EXERCISE –
From the material below, reproduce exactly the stretch of lines that begins with the line holding "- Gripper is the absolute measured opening" and ends with the line holding "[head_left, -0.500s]", skipping the pictures.

INFORMATION SHOWN –
------------------------------------------------------------
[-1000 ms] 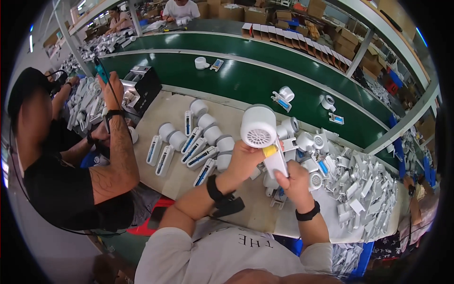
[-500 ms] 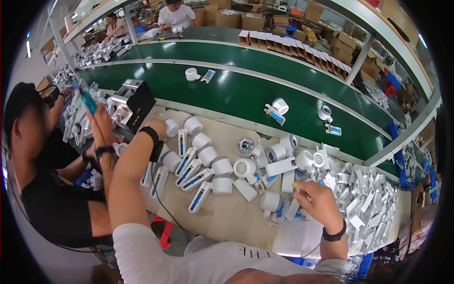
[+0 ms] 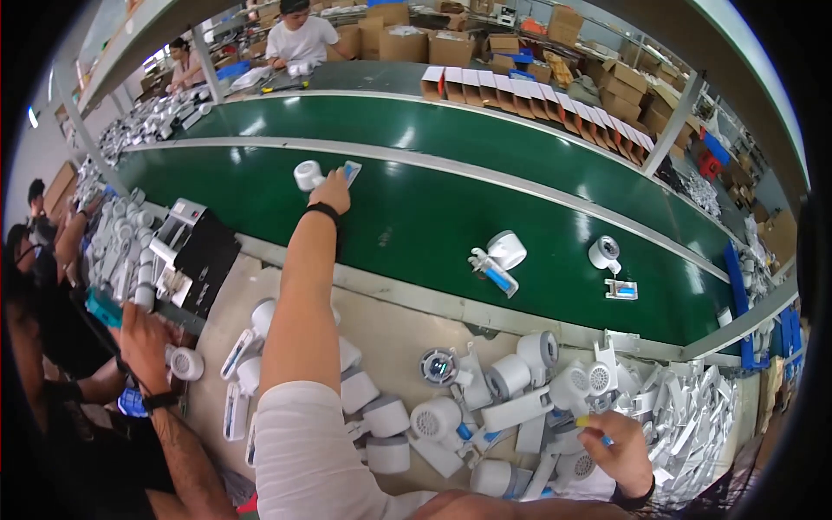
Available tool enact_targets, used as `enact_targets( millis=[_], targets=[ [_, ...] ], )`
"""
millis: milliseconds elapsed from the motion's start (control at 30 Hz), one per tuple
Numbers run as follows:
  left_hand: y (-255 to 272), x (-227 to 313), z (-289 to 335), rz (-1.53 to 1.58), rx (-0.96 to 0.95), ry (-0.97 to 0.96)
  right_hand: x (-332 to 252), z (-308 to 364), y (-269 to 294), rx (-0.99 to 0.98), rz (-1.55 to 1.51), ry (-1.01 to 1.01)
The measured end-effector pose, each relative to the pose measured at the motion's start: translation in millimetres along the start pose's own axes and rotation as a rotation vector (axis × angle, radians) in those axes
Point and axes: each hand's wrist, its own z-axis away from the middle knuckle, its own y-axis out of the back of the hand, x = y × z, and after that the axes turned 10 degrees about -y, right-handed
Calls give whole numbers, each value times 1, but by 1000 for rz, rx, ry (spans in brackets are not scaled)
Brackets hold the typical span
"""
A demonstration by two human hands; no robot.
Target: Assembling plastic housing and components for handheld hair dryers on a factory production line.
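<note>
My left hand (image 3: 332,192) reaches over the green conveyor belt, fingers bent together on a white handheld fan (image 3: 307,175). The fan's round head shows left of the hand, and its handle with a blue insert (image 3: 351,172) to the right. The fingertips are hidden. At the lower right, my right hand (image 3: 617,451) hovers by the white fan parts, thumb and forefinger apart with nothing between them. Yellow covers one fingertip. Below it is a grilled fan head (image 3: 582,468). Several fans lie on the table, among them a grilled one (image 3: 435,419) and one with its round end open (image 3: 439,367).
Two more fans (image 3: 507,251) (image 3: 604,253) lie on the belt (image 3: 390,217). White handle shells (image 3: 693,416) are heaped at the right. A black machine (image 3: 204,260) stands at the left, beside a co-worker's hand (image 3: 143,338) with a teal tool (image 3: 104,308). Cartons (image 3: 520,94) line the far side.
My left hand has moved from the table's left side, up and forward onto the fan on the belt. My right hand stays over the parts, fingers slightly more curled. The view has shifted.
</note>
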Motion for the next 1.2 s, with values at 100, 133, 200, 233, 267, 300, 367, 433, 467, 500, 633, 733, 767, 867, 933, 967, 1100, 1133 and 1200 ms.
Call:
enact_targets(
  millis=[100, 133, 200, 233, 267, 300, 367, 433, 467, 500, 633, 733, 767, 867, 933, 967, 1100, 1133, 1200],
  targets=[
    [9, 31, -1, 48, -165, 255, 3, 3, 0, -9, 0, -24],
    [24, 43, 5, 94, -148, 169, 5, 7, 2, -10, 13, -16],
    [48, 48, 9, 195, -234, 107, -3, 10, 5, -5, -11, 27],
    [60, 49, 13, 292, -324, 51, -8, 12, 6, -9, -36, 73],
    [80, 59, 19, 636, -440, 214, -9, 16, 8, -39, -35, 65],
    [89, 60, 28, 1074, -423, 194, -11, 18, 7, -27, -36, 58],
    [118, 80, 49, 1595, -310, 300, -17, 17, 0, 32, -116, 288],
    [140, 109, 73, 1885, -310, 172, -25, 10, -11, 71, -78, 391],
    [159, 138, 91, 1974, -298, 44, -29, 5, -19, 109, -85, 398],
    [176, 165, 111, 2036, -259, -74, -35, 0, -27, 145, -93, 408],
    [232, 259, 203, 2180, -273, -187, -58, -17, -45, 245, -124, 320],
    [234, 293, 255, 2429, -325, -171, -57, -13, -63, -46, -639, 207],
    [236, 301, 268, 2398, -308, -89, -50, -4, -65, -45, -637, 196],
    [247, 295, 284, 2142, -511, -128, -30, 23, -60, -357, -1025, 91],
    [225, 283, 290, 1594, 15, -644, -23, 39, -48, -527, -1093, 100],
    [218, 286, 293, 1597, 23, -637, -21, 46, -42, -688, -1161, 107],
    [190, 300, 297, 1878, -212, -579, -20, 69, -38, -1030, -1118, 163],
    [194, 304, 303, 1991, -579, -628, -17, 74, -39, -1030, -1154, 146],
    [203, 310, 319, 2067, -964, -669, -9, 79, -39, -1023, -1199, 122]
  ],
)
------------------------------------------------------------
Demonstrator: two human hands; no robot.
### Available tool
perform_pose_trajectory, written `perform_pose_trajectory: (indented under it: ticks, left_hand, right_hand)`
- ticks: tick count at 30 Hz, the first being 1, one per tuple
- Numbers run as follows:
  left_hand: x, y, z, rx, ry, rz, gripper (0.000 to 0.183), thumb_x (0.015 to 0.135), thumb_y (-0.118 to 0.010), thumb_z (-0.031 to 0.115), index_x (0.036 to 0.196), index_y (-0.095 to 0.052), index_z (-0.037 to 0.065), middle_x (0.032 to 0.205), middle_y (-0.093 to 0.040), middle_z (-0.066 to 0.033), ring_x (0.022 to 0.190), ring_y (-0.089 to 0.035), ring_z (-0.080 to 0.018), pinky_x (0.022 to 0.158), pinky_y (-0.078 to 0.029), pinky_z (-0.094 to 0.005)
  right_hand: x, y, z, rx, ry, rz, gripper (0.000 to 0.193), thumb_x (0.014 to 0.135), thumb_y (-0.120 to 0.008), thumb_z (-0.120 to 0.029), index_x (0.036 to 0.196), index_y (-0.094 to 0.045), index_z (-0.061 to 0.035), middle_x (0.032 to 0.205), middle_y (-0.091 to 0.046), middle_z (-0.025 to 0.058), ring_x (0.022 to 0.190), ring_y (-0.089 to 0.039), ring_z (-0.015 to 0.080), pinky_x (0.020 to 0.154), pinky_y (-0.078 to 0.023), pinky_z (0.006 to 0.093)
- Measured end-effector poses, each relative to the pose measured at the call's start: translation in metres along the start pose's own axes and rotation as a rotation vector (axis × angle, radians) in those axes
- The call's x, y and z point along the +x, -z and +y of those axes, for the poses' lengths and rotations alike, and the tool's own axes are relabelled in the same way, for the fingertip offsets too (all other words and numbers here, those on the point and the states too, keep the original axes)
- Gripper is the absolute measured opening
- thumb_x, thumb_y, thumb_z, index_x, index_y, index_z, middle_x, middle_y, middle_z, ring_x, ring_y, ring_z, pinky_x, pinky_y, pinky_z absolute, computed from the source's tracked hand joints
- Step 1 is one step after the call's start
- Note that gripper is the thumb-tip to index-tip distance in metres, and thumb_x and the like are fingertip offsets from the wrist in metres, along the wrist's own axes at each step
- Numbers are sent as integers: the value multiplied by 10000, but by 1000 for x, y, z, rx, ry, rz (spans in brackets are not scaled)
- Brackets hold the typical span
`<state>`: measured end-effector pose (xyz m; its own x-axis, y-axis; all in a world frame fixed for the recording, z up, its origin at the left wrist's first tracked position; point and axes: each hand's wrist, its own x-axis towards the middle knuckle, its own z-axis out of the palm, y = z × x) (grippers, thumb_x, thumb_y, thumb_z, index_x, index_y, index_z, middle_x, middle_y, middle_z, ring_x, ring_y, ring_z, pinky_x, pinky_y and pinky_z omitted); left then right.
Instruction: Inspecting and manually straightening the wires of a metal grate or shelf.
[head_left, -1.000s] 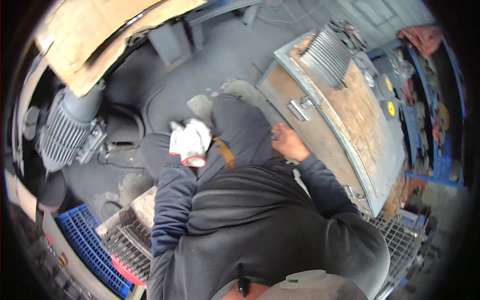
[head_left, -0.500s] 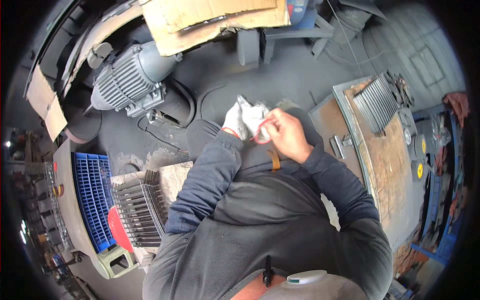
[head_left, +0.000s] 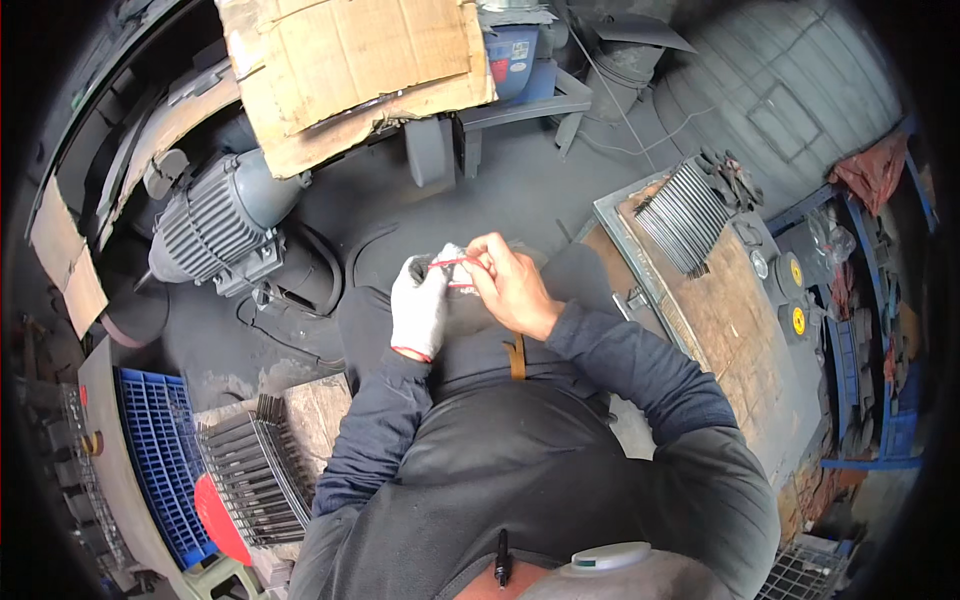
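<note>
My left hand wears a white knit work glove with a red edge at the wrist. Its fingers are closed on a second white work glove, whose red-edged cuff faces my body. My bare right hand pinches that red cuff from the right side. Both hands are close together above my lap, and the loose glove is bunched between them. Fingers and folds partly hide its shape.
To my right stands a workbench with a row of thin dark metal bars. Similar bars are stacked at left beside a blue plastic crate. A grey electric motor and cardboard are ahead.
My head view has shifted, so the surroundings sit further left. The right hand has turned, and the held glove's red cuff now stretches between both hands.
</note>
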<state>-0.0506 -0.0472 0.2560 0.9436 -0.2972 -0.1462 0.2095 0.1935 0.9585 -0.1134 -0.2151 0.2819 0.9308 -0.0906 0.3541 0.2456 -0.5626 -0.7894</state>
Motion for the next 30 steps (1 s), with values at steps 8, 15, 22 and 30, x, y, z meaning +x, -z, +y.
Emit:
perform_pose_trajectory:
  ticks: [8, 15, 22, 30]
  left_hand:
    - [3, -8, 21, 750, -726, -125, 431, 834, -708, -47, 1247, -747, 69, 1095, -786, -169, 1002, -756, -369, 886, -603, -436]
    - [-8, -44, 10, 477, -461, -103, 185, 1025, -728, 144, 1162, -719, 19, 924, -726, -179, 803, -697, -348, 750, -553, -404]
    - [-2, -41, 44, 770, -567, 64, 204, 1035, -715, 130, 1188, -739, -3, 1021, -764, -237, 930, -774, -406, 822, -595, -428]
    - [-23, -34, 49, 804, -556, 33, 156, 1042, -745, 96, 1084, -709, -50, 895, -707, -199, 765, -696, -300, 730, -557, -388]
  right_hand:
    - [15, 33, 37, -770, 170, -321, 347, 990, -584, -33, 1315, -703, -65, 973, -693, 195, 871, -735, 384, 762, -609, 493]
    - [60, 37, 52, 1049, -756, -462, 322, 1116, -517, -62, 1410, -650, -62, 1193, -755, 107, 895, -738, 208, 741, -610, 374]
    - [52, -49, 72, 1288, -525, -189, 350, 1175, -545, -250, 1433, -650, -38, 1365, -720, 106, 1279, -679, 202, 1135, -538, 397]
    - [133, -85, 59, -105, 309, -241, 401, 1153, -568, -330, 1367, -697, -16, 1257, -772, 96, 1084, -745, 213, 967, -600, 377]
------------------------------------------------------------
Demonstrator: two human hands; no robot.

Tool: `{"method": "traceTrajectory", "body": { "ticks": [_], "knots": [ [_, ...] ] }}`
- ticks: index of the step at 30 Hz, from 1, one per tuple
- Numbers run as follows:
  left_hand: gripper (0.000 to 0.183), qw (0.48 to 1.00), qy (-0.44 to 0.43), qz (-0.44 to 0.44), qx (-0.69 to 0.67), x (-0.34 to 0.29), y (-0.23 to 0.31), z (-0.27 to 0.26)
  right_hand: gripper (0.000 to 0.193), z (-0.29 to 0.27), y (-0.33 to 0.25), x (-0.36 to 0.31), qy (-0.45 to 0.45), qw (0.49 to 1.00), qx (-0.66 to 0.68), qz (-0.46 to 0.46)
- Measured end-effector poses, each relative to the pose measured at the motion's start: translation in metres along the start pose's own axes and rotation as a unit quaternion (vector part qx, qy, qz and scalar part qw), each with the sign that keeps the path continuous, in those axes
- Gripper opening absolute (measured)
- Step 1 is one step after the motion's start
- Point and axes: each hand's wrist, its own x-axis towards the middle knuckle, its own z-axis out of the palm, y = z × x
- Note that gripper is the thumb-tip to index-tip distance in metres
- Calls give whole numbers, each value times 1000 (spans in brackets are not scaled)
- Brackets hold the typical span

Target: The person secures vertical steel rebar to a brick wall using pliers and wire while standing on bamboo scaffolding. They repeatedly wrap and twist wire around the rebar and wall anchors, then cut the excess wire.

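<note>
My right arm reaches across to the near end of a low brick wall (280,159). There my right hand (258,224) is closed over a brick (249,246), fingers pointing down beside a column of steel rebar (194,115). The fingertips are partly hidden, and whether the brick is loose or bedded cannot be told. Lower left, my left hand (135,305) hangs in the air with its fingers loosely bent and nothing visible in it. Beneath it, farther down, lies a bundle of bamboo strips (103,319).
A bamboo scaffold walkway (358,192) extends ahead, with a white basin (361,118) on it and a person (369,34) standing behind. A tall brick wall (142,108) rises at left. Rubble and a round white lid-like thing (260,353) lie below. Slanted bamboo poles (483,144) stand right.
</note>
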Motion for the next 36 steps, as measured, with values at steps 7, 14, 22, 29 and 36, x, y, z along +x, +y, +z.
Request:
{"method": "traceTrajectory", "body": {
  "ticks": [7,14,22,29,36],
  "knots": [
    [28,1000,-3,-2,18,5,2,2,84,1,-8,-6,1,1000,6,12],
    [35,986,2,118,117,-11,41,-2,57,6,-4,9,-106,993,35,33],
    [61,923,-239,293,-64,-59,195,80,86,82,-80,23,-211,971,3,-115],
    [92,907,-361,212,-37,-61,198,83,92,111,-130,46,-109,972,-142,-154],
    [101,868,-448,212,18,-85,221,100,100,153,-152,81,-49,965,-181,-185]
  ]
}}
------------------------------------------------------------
SOLVED PROBLEM –
- Gripper is the absolute measured opening
- thumb_x, thumb_y, thumb_z, index_x, index_y, index_z, middle_x, middle_y, middle_z, ring_x, ring_y, ring_z, pinky_x, pinky_y, pinky_z absolute, computed from the source's tracked hand joints
- Step 1 is one step after the call's start
- Note that gripper is the thumb-tip to index-tip distance in metres, and thumb_x and the like are fingertip offsets from the wrist in metres, along the wrist's own axes at each step
- Numbers are sent as integers: the value multiplied by 10000, but by 1000 for x, y, z, rx, ry, rz (spans in brackets are not scaled)
- Brackets hold the typical span
`<state>`: measured end-effector pose (xyz m; its own x-axis, y-axis; all in a world frame fixed for the recording, z up, its origin at the left wrist's first tracked position; point and axes: each hand's wrist, its own x-axis towards the middle knuckle, its own z-axis out of the palm, y = z × x) (grippers, thumb_x, thumb_y, thumb_z, index_x, index_y, index_z, middle_x, middle_y, middle_z, ring_x, ring_y, ring_z, pinky_x, pinky_y and pinky_z omitted); left then right.
Instruction: Inspecting and manually straightening the wires of a metal grate or shelf.
[head_left, -1.000s] 
[head_left, -0.500s] 

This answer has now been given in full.